TASK STATEMENT :: Write out, word for word, the part of the listing below that opens with the line containing "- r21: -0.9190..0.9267" and closes with the line containing "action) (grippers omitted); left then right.", keeping both of those lines and adding no others.

RECORDS FOR THIS TASK ::
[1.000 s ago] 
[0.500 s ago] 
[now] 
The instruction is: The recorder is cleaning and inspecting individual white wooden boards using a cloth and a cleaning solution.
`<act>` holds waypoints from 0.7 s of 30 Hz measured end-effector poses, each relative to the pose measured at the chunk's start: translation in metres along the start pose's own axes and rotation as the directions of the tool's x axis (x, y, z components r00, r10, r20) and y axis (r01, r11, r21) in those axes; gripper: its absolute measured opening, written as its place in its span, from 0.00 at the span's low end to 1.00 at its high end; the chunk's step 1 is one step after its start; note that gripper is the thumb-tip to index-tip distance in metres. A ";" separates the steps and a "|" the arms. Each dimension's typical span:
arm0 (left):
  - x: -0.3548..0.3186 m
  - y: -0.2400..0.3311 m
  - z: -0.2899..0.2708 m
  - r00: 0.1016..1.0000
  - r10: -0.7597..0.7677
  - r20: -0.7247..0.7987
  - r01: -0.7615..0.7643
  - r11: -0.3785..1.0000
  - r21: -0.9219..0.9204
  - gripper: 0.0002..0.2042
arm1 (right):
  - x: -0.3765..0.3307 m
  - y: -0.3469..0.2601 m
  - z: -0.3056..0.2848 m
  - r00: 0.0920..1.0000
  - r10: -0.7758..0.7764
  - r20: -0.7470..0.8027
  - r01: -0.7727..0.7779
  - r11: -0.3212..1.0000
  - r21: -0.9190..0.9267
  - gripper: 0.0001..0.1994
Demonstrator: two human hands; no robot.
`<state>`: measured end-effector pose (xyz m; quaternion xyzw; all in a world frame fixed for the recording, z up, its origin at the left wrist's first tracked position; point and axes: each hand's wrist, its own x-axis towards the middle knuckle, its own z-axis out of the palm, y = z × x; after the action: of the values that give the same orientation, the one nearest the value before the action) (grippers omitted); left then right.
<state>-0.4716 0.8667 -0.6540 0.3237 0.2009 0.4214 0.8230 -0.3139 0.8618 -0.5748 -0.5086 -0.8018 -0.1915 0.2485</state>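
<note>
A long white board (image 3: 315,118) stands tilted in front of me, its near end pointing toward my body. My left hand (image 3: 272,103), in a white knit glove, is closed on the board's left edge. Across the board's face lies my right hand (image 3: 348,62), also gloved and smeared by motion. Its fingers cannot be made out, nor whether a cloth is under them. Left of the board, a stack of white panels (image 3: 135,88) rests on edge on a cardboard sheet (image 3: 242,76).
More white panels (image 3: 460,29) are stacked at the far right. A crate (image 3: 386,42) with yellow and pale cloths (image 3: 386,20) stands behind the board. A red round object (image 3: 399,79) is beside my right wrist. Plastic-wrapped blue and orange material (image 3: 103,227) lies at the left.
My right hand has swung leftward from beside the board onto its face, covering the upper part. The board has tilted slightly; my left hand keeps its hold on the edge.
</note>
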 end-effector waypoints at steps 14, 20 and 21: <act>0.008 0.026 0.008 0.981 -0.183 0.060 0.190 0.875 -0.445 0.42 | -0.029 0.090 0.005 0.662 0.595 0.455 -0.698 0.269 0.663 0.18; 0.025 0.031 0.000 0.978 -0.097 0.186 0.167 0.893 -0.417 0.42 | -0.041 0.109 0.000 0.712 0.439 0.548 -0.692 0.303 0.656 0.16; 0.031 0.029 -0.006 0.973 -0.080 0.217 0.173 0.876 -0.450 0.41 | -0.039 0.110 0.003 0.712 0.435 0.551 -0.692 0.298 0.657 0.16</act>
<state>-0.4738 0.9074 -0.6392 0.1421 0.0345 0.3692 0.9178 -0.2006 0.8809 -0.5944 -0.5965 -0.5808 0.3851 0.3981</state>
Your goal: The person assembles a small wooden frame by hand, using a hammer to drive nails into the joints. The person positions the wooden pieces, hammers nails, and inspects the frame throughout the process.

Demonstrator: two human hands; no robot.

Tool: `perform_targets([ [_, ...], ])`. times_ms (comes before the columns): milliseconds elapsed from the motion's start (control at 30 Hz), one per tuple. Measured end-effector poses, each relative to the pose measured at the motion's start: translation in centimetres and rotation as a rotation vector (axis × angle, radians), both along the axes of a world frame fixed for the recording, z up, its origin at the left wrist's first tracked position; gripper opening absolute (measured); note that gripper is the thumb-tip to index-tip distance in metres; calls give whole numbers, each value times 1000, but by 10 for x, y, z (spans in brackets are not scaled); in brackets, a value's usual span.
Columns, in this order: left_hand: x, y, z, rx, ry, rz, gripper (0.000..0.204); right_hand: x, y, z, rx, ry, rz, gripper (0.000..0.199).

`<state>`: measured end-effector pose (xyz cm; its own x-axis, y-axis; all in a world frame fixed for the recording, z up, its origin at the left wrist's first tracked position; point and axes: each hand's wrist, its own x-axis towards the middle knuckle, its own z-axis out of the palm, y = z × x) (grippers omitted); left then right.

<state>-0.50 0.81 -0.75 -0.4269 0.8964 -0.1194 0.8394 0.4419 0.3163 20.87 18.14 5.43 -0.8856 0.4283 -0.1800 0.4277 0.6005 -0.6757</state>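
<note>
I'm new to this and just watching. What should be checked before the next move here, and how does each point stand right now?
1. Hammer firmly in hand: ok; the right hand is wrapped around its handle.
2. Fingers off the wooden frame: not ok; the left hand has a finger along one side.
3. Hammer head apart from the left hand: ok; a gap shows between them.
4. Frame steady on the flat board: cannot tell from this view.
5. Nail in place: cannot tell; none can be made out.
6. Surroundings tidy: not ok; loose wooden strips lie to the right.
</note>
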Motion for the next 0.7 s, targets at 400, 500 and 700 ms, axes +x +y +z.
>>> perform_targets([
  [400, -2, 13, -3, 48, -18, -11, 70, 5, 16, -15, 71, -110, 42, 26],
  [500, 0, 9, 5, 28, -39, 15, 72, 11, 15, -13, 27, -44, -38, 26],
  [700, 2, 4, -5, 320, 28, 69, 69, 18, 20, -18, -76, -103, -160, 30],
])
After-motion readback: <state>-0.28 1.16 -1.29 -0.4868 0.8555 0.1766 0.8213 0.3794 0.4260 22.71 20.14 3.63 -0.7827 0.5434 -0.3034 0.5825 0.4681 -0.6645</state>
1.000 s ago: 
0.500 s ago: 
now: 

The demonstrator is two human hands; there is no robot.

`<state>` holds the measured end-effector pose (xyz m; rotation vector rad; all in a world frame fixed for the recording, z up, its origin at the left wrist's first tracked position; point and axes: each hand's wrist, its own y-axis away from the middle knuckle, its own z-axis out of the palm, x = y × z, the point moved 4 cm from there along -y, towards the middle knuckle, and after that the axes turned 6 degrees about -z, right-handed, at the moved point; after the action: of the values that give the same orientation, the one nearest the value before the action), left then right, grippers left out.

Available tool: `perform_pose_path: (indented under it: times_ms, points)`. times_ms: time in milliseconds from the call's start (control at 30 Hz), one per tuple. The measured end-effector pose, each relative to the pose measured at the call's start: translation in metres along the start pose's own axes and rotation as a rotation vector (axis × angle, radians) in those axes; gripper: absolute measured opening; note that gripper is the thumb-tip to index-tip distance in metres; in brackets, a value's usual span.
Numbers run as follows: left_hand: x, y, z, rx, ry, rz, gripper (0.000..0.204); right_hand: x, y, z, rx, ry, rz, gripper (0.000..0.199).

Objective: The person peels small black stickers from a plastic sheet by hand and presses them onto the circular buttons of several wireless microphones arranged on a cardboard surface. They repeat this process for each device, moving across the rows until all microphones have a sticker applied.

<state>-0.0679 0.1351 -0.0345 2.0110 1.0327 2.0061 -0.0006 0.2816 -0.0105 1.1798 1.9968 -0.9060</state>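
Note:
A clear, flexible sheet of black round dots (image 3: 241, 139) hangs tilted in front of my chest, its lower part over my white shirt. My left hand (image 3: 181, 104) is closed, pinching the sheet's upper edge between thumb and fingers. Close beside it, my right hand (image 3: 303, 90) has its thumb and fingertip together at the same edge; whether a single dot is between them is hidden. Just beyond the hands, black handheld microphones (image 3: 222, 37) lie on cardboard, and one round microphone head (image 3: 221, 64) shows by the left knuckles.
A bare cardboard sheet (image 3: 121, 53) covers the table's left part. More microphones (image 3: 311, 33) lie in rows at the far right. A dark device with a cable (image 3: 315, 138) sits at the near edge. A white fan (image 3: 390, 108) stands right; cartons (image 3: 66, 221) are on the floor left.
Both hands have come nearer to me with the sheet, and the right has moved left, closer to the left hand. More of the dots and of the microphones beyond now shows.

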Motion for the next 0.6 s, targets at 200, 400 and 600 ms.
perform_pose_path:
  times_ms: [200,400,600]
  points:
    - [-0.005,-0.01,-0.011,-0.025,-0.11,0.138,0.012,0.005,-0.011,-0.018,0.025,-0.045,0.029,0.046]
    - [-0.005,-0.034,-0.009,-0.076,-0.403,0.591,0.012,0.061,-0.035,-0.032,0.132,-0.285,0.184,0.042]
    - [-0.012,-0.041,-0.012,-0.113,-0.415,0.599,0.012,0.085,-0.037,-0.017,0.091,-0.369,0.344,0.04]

RESPONSE TO THE TASK ::
  - r21: -0.9190..0.9267
  - gripper: 0.0001..0.1994
Demonstrator: two human hands; no robot.
`<state>`: measured end-effector pose (xyz m; quaternion xyzw; all in a world frame fixed for the recording, z up, its origin at the left wrist's first tracked position; point and axes: each hand's wrist, its own x-axis towards the middle knuckle, its own z-axis out of the palm, y = z × x; after the action: of the values that give the same orientation, the one nearest the value before the action) (grippers omitted); left then right.

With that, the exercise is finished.